Which leads me to a formal shift in the nature of this blog, and my writing and teaching from here on in: I am going to try to concentrate more on my other great love, politics, [you know, with all of my free time!!!] and see if we can’t take all of the ammunition and steadfast pursuit of healing and truth that we’ve built up from yoga and give it to something substantial that would generate more broad-based change. There are parallels between the fog of fuzzy thinking around spiritual endeavour and the fog of fuzzy thinking around social analysis and I want to dispel some of that fog periodically. I have three five-week pre-registered classes taking place throughout 2013 and I will be announcing their curriculum and focus as they get closer.

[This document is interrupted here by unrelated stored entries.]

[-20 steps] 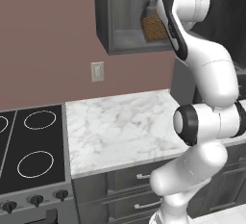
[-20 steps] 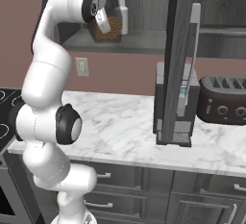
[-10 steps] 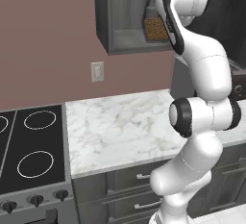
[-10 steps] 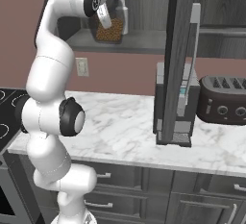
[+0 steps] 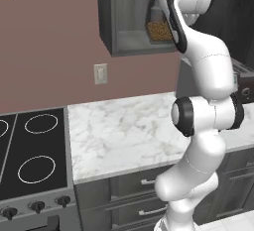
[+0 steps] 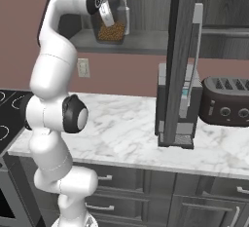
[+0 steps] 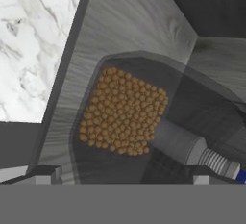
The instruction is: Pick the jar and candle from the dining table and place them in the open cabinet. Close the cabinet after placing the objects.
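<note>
Glass jar [image 7: 122, 112], grainy brown contents.

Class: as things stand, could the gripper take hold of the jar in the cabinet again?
Probably yes. The gripper hangs open right over the jar on the cabinet shelf, with only the spray bottle beside it.

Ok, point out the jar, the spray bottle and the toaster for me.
jar [image 6: 111, 32]: right base view, on its brown contents.
spray bottle [image 6: 124, 11]: right base view, on its body.
toaster [image 6: 227, 107]: right base view, on its front face.
</note>
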Robot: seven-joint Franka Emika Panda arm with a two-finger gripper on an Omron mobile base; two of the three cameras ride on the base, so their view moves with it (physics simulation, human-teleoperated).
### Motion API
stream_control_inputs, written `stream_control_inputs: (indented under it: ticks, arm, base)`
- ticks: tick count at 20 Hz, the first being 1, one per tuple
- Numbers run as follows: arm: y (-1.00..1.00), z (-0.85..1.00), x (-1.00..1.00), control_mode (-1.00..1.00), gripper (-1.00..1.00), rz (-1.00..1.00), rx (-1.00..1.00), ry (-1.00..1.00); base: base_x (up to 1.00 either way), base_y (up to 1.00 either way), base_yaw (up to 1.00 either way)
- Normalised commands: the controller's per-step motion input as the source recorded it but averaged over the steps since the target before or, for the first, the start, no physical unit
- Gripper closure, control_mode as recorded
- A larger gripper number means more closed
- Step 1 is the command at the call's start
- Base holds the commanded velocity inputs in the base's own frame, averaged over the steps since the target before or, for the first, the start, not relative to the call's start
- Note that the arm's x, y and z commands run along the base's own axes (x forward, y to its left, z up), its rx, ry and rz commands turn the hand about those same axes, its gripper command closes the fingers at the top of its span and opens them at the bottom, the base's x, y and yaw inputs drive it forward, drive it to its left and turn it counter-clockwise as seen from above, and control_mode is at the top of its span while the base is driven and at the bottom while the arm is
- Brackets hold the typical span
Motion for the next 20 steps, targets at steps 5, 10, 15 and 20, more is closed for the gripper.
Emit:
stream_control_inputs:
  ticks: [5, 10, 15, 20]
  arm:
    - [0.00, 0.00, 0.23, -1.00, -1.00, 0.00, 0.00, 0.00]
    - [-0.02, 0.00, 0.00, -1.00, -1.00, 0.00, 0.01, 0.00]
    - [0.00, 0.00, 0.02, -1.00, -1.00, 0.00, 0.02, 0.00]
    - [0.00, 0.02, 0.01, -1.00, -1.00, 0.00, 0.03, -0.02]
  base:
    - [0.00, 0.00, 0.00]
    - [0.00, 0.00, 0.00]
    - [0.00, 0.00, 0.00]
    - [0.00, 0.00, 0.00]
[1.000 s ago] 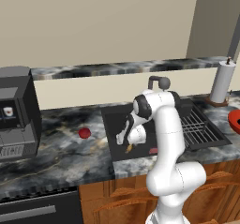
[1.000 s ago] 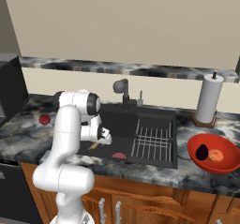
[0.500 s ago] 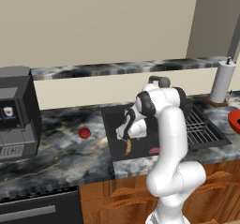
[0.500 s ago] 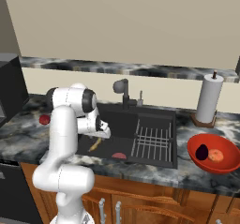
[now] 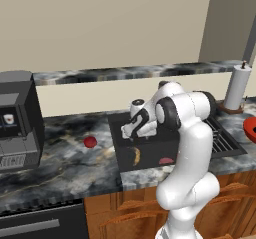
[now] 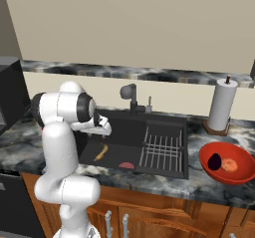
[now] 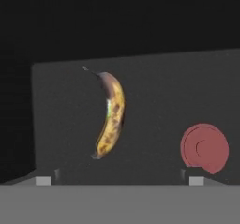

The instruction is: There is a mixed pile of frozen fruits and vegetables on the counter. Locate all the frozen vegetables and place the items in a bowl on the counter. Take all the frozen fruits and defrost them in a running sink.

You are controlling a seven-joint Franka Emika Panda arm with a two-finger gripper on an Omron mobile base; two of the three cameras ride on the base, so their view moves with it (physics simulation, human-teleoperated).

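Gripper [image 5: 131, 129] sits mid-frame in the left base view, above the left half of the sink [image 5: 150, 160]; fingers spread wide, nothing between them. In the hand view the two tips show far apart at the bottom edge, left one [image 7: 43, 180] and right one [image 7: 196, 180], with the banana [image 7: 111, 115] lying free on the dark basin floor at centre-left of the frame, touching neither tip. Banana also seen in the left base view at lower centre [image 5: 135, 156] and in the right base view left of centre [image 6: 101, 152]. A flat pinkish-red disc [image 7: 205, 148] lies on the sink floor at the right of the hand view, apart from the banana. Red round fruit [image 5: 90, 142] rests on the counter [image 5: 65, 158], left of centre in the left base view. Bowl [image 6: 228, 162] at the right of the right base view holds the aubergine [image 6: 214, 161] and the orange-red piece [image 6: 229, 165], side by side.
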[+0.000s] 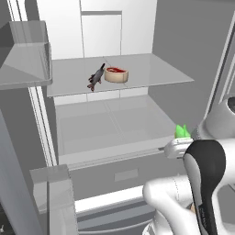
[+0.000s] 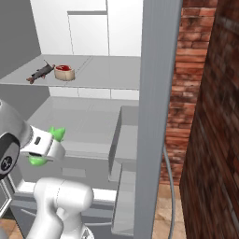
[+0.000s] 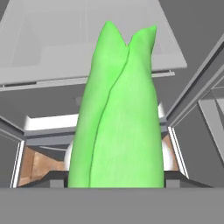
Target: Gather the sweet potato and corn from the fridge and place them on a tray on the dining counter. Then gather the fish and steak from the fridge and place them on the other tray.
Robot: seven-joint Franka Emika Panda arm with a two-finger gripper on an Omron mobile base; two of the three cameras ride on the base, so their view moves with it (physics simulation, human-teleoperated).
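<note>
The fridge stands open in front of me. On its upper shelf the dark fish lies next to the red steak; both also show in the right base view as fish and steak. My gripper is shut on the corn, in front of the lower shelf. The green husk tips of the corn stick out past the gripper. In the hand view the corn rises between the hidden fingers. The sweet potato, trays and dining counter are out of view.
The left fridge door stands open with its bins, and another bin sits lower down. The right door's edge and its bin stand close on the right. A brick wall is beyond it.
</note>
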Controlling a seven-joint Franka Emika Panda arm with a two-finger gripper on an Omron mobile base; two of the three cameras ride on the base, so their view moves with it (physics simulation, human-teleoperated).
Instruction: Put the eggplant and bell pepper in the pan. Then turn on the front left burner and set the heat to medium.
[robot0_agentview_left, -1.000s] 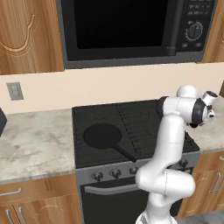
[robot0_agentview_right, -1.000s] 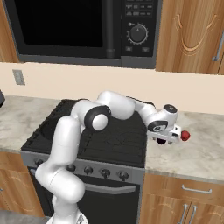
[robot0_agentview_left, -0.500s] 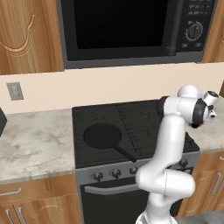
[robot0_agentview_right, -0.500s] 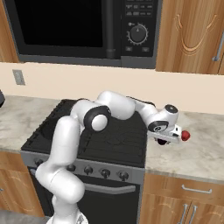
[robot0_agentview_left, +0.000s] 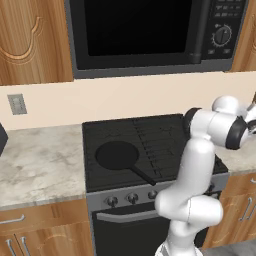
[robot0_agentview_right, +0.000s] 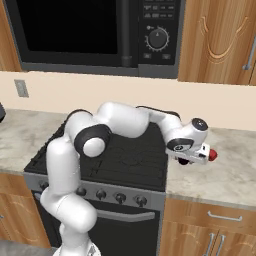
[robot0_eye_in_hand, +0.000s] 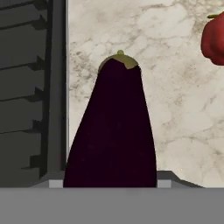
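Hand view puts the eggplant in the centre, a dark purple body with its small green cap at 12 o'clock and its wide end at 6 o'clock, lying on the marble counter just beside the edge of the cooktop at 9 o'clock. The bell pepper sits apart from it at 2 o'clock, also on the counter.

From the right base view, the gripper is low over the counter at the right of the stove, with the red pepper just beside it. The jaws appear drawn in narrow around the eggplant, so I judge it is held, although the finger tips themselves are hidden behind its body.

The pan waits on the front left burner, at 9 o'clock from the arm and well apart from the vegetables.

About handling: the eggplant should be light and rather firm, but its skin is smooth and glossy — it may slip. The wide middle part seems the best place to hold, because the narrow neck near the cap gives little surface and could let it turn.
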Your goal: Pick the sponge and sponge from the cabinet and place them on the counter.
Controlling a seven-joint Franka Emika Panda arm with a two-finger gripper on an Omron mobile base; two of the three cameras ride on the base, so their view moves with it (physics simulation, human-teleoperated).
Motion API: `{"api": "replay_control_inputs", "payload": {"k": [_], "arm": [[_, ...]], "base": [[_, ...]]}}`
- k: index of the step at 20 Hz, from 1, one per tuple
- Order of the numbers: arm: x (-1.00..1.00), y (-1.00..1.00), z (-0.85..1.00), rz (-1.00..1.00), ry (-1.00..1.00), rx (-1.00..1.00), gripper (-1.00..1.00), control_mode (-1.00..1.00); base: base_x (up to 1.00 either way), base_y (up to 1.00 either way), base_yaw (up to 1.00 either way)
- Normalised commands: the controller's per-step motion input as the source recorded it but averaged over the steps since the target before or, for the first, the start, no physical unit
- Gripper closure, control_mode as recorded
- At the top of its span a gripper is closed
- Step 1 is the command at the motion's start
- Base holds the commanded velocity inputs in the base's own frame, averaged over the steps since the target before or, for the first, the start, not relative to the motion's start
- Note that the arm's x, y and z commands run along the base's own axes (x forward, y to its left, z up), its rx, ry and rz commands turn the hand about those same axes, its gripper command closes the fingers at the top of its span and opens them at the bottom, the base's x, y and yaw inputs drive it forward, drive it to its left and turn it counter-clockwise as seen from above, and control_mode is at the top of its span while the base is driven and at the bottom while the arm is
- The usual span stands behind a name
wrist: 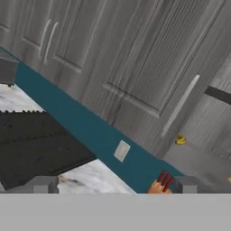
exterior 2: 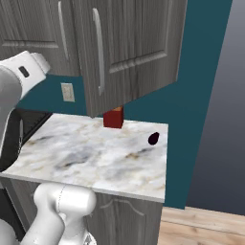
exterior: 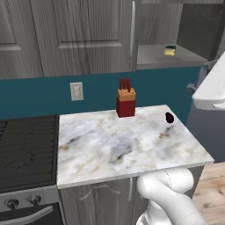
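Note:
A yellow sponge with a dark green top lies on the grey shelf of the dark grey cabinet, whose right door stands open. The hand view shows this sponge small and far off on the shelf, right of the open door's silver handle. A speck of yellow at that view's right edge is too cut off to identify. My gripper is open and empty, well short of the cabinet, above the marble counter. The other sponge is out of view.
A red knife block stands at the counter's back by the teal wall. A small dark object lies near the counter's right end. A black stovetop adjoins the counter on the left. A wall outlet sits above it.

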Motion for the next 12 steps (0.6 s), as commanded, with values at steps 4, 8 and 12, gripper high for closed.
{"api": "replay_control_inputs", "payload": {"k": [4, 8, 12], "arm": [[0.03, 0.54, 0.00, -0.09, -0.04, -0.27, -1.00, -1.00], [0.12, 0.50, 0.00, -0.10, 0.00, -0.26, -1.00, -1.00], [0.13, 0.51, 0.00, -0.11, 0.00, -0.26, -1.00, -1.00]], "base": [[0.00, 0.00, 0.00], [0.00, 0.00, 0.00], [0.00, 0.00, 0.00]]}}
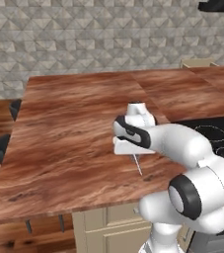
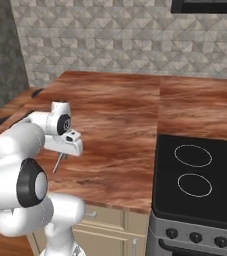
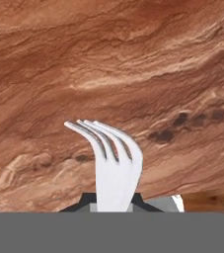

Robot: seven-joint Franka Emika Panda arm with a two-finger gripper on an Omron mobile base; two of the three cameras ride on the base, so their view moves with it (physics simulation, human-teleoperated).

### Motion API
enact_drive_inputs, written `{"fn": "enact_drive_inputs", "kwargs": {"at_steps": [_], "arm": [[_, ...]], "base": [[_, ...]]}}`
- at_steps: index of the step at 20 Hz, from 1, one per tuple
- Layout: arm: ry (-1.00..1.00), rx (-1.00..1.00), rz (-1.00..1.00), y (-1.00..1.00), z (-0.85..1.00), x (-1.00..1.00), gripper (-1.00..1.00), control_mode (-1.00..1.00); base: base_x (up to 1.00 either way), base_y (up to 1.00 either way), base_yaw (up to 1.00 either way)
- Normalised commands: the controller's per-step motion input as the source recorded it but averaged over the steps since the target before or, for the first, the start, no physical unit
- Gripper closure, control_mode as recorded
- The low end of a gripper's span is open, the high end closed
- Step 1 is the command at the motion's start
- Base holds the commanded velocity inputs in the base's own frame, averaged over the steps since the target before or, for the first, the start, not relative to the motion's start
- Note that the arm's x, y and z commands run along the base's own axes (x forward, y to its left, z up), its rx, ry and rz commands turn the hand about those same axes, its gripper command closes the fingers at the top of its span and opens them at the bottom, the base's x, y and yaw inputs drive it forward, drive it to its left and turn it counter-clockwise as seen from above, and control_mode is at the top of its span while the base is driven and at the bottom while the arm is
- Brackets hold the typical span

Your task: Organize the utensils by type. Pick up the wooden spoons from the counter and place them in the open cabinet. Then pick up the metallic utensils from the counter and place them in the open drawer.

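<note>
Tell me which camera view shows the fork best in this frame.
The hand view: the fork rises large from the shut jaws, its curved tines plain against the counter. The left base view gives just a thin silver sliver poking below the white hand, and the right base view a similar slim line, too small to read tines.

The scene is lit evenly and fairly brightly, with no single light source made out. A soft sheen is seen on the glossy tabletop [image 1: 74, 133]. Highlights are carried on the white arm's rounded shells. A bright gleam is noted on the fork [image 3: 114, 168] in the hand view, its tines sharp. All renders are slightly soft and pixelated; no edge distortion is noted.
</note>
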Motion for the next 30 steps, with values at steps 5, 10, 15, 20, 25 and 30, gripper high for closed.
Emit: {"fn": "enact_drive_inputs", "kwargs": {"at_steps": [5, 10, 15, 20, 25, 30], "arm": [[0.00, 0.00, 0.00, 0.00, 0.00, 0.00, 1.00, 1.00], [0.00, 0.00, 0.00, 0.00, 0.00, 0.00, 1.00, 1.00], [0.00, 0.00, 0.00, 0.00, 0.00, 0.00, 1.00, 1.00], [0.00, 0.00, 0.00, 0.00, 0.00, 0.00, 1.00, 1.00], [0.00, 0.00, 0.00, 0.00, 0.00, 0.00, 1.00, 1.00], [0.00, 0.00, 0.00, 0.00, 0.00, 0.00, 1.00, 1.00]], "base": [[-0.28, -0.43, -0.33], [-0.17, -0.57, -0.25], [0.05, -0.71, -0.16], [0.09, -0.78, -0.12], [-0.36, -0.74, -0.02], [-0.20, -0.61, -0.05]]}}
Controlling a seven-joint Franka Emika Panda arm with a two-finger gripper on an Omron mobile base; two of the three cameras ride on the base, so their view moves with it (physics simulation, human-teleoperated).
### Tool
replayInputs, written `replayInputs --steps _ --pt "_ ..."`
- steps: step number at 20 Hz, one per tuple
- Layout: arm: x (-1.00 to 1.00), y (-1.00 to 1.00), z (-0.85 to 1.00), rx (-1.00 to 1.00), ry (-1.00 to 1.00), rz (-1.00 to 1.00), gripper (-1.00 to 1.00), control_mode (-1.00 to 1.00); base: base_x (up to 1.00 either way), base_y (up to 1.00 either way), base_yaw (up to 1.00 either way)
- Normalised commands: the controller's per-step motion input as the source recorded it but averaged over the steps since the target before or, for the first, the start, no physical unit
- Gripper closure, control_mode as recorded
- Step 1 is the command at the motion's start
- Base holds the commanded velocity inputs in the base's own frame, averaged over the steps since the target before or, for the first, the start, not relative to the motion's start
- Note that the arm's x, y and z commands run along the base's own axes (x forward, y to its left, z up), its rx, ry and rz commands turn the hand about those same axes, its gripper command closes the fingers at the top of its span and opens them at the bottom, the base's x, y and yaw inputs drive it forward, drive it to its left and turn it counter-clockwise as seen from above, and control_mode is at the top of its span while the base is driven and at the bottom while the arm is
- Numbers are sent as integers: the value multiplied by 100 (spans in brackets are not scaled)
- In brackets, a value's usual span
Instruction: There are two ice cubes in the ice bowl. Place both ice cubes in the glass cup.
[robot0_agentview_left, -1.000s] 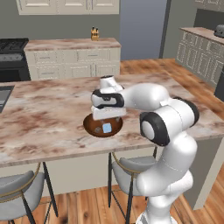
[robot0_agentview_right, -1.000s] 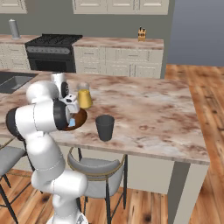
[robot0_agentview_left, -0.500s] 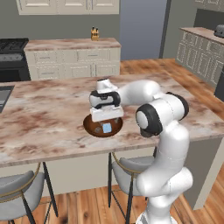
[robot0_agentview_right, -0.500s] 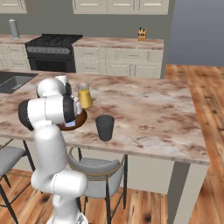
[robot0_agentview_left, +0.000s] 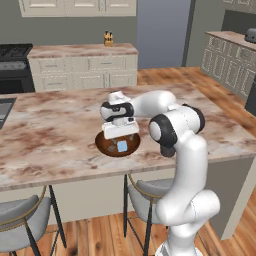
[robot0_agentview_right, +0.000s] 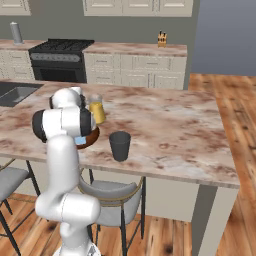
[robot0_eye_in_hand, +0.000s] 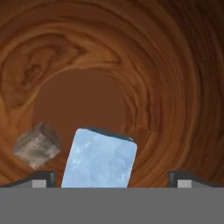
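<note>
The ice bowl of dark reddish wood sits on the marble island near its front edge. My gripper points straight down into it, open. In the hand view the pale light-blue ice cube lies between my fingertips, closer to the left one, untouched. The greyish ice cube rests just left of it on the bowl floor. The blue ice cube also shows under the hand from the left base. The dark grey glass cup stands upright to the right of the bowl, apart from it.
A clear jar of yellow liquid stands just behind the bowl. Stools tuck under the island's front edge. A sink is set into the counter at far left. The marble stretches wide to the right of the cup.
The hand has sunk a little lower into the bowl and the arm's elbow has swung up. The jaws have stayed open. The cubes, bowl and cup have not moved.
</note>
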Motion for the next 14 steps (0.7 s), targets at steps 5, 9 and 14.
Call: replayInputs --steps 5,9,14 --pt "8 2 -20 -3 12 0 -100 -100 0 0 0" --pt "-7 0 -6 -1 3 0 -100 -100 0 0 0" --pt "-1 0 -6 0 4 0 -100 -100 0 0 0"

Those of you interested in being contacted about these offerings should email me…my first name backward at gmail and so on.
Pure Love/Pure Critique
You can love somebody very deeply and still know that they are making decisions that hurt you, or hurt themselves. You can respect somebody and know that their facts are wrong. These paradoxes are SPIRITUAL paradoxes and require technologies that stabilize your emotional life while clearing your mind to candidly observe truth, either in your own body in asana, in your own family dynamic, or in the culture at large. It’s been the conflation of criticism with hate, or questioning with disrespect, that has enabled the fuzzy fog to descend around guru culture, corporate culture, and democracy. The exertion that it takes to have the conversations, to hold the meetings, to process the conflicts, is considerable and not for the faint of heart; and we regularly lose articulate voices, who should be heard on vital matters of environment and government, to fatigue/rage. I believe yoga and its attendant disciplines to be a great boon to those involved in activism and mediation. I think now that we have made our bodies and minds stronger it would be good to be able to look confidently and clearly at cultural myths like supply-side economics or a “post-feminist society” and see them for the bamboozlement that they are. This will give us [along with more personal initiatives like benefit classes, food drives etc] a larger structural mechanism for resuscitating our world. The twins thank you in advance for your efforts.